O Alternate Heel Touchers é um exercício clássico realizado deitado de costas, estendendo as mãos para os lados e tocando alternadamente nos calcanhares, visando especificamente os músculos abdominais laterais (oblíquos). Através do movimento de flexão lateral, ativa intensamente os músculos oblíquos internos e externos. Também envolve o reto abdominal, pois o tronco deve ser mantido ligeiramente elevado. É extremamente eficaz para tonificar a região lateral do abdômen e criar definição na área da cintura. Como não requer equipamento, pode ser feito em qualquer lugar. É um exercício de oblíquos ideal para iniciantes.
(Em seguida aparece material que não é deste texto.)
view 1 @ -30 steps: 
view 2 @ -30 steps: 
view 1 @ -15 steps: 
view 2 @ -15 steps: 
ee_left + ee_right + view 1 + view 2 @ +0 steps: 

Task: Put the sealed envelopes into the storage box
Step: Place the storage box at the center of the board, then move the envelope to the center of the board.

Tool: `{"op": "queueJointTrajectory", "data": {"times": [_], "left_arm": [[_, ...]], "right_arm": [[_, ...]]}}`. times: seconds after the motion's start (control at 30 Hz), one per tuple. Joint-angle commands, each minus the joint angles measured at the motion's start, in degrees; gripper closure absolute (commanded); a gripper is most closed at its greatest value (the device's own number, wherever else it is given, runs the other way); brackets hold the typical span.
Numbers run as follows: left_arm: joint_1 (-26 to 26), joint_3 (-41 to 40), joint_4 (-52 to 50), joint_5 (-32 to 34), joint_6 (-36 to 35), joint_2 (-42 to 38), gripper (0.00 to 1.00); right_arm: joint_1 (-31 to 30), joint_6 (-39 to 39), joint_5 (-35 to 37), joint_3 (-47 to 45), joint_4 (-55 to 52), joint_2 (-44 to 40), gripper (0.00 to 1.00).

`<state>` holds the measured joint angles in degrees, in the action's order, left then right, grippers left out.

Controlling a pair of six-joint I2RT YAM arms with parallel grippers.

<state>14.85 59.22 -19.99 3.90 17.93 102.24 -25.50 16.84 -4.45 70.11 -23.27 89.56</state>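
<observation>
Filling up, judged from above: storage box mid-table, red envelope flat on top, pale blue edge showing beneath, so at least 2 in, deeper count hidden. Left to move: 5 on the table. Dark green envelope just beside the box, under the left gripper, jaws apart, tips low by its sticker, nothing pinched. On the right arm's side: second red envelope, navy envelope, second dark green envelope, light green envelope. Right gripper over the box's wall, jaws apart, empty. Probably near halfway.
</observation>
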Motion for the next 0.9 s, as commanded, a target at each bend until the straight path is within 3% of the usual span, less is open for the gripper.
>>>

Quando feito regularmente, proporciona um desenvolvimento significativo da lateral do abdômen, definição dos oblíquos e força de rotação do tronco.

Instruções Passo a Passo

  1. 1

    Deite-se de costas no chão, dobre os joelhos e apoie os pés firmemente no chão.

  2. 2

    Os calcanhares devem estar posicionados perto dos glúteos.

  3. 3

    Estenda os braços ao lado do corpo, com as palmas das mãos voltadas para baixo.

  4. 4

    Levante ligeiramente a cabeça e os ombros do chão (posição de mini crunch).

  5. 5

    Mantenha esta posição durante todo o movimento (os ombros não devem tocar o chão).

  6. 6

    Flexione o tronco lateralmente, levando a mão direita em direção ao calcanhar direito.

  7. 7

    Toque no calcanhar com a mão direita ou chegue o mais perto possível.

  8. 8

    Volte à posição inicial e repita o mesmo movimento para o lado esquerdo.

  9. 9

    Continue alternando os lados de forma rítmica.

Pontos Importantes

  • ✓Os ombros devem sair do chão e ser mantidos elevados constantemente.
  • ✓O movimento deve ocorrer através da flexão lateral do tronco.
  • ✓As mãos devem se estender em direção aos calcanhares.
  • ✓O pescoço deve ser mantido relaxado.
  • ✓Deve-se aplicar um ritmo lento e controlado.

Erros Comuns

  • ✗Tocar os ombros no chão - perde-se a tensão contínua.
  • ✗Forçar o pescoço - risco de dor cervical.
  • ✗Fazer o movimento muito rápido - os oblíquos não são totalmente ativados.
  • ✗Amplitude de movimento insuficiente - se as mãos não tocam os calcanhares, o movimento está incompleto.
  • ✗Balançar o corpo - uso de impulso (momentum).

Controle de Respiração

Expire ao flexionar lateralmente e contrair os oblíquos, e inspire ao retornar à posição inicial.